As for the rest of the Gates Foundation's education reform initiatives, they won't have to change much under Trump rule. I doubt the Gates' will be dumping any more funds into Common Core Standards, even though Betsy DeVos has been a supporter of CCSS in the past. Gates was already starting to back away from the standards back in August and DeVos is not likely to pursue them given the influence of the anti-common core Alt-right's influence in the regime. On the campaign trail, Trump referred to Common Core as a “disaster” and Trump voters are generally wildly anti-Common Core as well as anything even faintly federal.

Bill and Melinda will likely embrace Betsy DeVos' choice (charter and voucher) mania as they always have. As for DeVos' penchant for blurring the lines between public and private, and between state and religion, Gates has never had a problem with either. I remember the foundation once giving millions to the Discovery Institute, a group pushing the teaching of Intelligent Design.

Gates is big on using student test results as a basis for evaluating teachers. We'll have to wait and see how DeVos falls out on that.

Sunday, December 4, 2016

My investment tip for the DeVos era. Charter school real estate.

Clockwise from top left: the Coral Springs – Imagine School, Imagine At South Vero, Plantation – Renaissance Charter School, Championship Academy of Distinction Davie Campus, and Charter School Capital CEO Stuart Ellis

I'm thinking back to the time when hedge-fund school reformer Whitney Tilson mocked me for suggesting that he and his investment group were profiteering from privately-run charter schools.
"Trying to make a killing in the charter school business"?! Yeah, that's right, the charter school business is so profitable that I'm telling all my friends in the hedge fund business that they're in the wrong business. My message: "If you really want to make a lot of money, start a charter school!" LOL!
Turns out I was spot-on and he was covering up. 

So this is the time of year I like to hand out more free investment advice to my readers. You're welcome. 

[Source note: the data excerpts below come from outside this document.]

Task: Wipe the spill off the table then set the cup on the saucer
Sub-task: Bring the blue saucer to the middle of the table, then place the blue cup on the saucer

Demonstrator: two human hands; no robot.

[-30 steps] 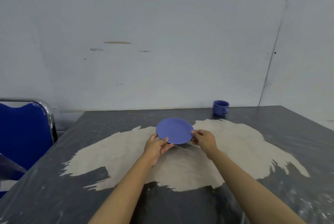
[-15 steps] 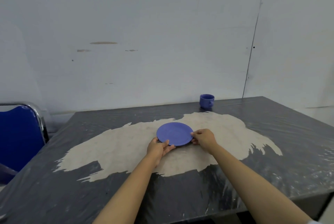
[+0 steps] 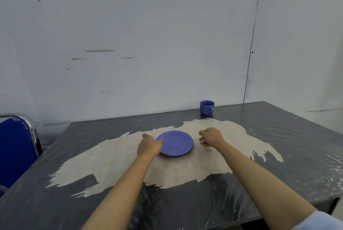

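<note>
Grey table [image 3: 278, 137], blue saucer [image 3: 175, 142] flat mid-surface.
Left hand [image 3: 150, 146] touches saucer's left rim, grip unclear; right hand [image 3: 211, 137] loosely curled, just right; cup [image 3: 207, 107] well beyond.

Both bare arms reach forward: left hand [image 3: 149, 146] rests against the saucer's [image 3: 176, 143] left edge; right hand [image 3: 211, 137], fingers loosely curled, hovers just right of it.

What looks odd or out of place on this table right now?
A big pale patch covers the middle of the dark table, ragged at its edges. The saucer sits on it, while the cup stands apart at the far edge.
</note>
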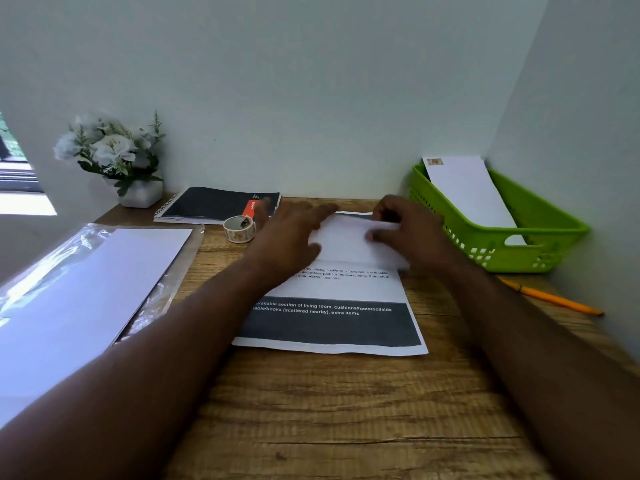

With the appointment of Betsy DeVos as Trump's education chief, charter school real estate profiteers and corporate reformers like Tilson are rubbing their hands together with glee. This is a great time to get into that market while stock prices are still relatively low. 

Charter School Capital, an academic investment group based in Portland, just scooped up five charter schools spread throughout Florida for $71.74 million. The sellers were MG3 Development Group and ESJ Capital Partners, a pair of local real estate companies. The deal illustrates how investing in nontraditional real estate like schools can be lucrative, especially when other markets like residential and commercial properties appear to be cooling down. 
The deal breaks down to $17,935 per enrolled student. Not bad.

More from the Real Deal...
Despite their controversial status among educators, charter schools have become hot commodities in the real estate community, with a slew of new speculative projects breaking ground in South Florida over the past year. Notably, the W.P. Carey investment trust bought a Broward County preparatory school for $68.6 million in June as part of a larger $167 million deal to acquire three U.S. private academies.
Of course, if profiteering off of the lives of primarily poor, black and Latino students makes you puke or keeps you from facing yourself in the mirror, I would suggest you find another area of investment.